> [Problem] Give again, unaltered, the lines of the listing below that run from the line having "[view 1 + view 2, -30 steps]" through the line having "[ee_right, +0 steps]".

__________

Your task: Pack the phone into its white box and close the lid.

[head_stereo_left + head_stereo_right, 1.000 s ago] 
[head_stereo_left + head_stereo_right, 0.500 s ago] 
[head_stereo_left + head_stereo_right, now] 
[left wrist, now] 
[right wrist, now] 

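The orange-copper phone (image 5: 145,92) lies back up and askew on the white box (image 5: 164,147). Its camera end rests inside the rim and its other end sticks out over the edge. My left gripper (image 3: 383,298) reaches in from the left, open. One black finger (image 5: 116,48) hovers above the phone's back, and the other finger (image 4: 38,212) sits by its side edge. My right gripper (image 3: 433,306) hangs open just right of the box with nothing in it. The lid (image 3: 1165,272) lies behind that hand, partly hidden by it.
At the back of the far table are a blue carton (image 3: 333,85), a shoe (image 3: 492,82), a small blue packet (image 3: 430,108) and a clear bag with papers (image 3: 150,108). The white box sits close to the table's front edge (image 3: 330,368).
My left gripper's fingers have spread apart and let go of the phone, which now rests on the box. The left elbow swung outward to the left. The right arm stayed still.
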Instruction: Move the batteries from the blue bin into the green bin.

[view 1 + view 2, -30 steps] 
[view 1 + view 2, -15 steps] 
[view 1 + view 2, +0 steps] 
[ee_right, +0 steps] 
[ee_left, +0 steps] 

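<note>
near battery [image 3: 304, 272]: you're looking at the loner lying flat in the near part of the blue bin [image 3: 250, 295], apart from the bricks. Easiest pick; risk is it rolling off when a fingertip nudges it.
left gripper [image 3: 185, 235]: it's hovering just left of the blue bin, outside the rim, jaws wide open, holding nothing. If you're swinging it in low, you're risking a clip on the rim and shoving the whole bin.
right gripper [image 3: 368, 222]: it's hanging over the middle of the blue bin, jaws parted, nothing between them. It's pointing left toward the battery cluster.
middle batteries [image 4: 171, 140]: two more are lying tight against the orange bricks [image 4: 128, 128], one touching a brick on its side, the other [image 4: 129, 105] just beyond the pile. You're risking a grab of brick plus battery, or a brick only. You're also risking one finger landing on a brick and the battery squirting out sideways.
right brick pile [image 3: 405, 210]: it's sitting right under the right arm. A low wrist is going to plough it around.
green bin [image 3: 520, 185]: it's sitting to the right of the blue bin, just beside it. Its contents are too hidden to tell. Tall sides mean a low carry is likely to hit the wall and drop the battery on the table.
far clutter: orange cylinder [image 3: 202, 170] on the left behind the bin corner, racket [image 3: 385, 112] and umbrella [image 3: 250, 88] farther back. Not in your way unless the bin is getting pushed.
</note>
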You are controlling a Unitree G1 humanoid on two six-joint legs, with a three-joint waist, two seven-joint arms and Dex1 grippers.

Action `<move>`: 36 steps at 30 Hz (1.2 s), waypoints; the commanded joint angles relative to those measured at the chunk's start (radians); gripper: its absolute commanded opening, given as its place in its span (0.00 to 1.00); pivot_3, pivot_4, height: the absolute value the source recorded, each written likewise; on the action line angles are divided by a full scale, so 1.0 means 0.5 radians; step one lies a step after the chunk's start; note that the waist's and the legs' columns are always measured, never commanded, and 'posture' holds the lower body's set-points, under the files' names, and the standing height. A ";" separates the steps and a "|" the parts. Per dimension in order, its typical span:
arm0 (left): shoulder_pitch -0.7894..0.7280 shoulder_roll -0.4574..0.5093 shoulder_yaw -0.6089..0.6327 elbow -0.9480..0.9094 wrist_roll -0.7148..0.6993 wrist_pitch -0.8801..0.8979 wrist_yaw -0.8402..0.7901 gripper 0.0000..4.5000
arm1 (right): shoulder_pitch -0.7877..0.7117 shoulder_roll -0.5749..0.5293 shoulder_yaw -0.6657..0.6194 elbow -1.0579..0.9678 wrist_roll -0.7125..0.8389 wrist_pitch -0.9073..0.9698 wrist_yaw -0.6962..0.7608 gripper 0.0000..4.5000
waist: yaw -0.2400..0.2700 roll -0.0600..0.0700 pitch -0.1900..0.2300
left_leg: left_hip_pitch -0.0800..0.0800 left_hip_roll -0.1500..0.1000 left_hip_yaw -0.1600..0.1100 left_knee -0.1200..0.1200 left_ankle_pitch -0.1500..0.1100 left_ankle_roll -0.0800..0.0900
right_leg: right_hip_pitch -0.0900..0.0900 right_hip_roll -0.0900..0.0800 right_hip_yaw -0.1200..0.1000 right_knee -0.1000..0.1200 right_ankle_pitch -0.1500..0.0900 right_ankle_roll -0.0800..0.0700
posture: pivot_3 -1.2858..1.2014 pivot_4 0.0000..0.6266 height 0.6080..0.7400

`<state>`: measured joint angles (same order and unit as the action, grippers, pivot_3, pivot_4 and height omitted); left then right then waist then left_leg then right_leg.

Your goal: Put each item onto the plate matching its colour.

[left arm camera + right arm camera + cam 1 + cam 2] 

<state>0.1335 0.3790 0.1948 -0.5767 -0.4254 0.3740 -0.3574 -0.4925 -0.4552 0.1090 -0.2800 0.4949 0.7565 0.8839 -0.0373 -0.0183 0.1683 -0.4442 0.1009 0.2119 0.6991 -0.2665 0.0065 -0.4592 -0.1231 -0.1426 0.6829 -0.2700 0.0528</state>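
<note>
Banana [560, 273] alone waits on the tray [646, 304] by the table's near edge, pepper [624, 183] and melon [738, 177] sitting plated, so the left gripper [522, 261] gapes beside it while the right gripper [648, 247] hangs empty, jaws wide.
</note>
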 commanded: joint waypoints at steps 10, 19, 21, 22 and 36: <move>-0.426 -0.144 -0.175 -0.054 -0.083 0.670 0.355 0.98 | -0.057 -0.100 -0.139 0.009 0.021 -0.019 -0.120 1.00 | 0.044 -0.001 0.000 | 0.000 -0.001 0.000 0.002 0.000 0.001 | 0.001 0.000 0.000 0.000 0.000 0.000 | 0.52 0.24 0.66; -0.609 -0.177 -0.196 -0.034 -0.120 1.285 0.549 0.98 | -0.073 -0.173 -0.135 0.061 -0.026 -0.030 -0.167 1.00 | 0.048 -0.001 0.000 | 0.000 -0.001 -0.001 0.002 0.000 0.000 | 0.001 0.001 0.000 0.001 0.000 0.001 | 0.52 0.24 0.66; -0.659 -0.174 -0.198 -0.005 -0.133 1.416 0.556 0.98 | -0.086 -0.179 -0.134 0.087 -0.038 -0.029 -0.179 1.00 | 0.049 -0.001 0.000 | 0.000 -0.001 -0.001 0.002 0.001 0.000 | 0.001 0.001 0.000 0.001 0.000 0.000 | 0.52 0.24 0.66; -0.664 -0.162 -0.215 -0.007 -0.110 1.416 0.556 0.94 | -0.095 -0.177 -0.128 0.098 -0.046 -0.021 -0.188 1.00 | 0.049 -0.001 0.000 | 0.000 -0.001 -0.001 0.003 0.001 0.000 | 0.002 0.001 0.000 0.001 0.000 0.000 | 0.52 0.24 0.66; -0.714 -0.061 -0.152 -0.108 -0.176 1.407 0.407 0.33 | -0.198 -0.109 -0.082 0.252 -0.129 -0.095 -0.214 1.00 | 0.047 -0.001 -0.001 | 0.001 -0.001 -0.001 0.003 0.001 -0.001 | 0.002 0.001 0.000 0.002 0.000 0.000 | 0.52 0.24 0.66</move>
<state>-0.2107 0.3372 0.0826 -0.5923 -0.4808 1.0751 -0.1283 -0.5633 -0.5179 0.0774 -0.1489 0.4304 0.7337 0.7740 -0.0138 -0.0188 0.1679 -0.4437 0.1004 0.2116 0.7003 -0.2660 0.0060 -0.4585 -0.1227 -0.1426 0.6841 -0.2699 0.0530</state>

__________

> [Final answer]
[view 1 + view 2, -30 steps] 
[view 1 + view 2, -15 steps] 
[view 1 + view 2, +0 steps] 
[ee_right, +0 steps] 

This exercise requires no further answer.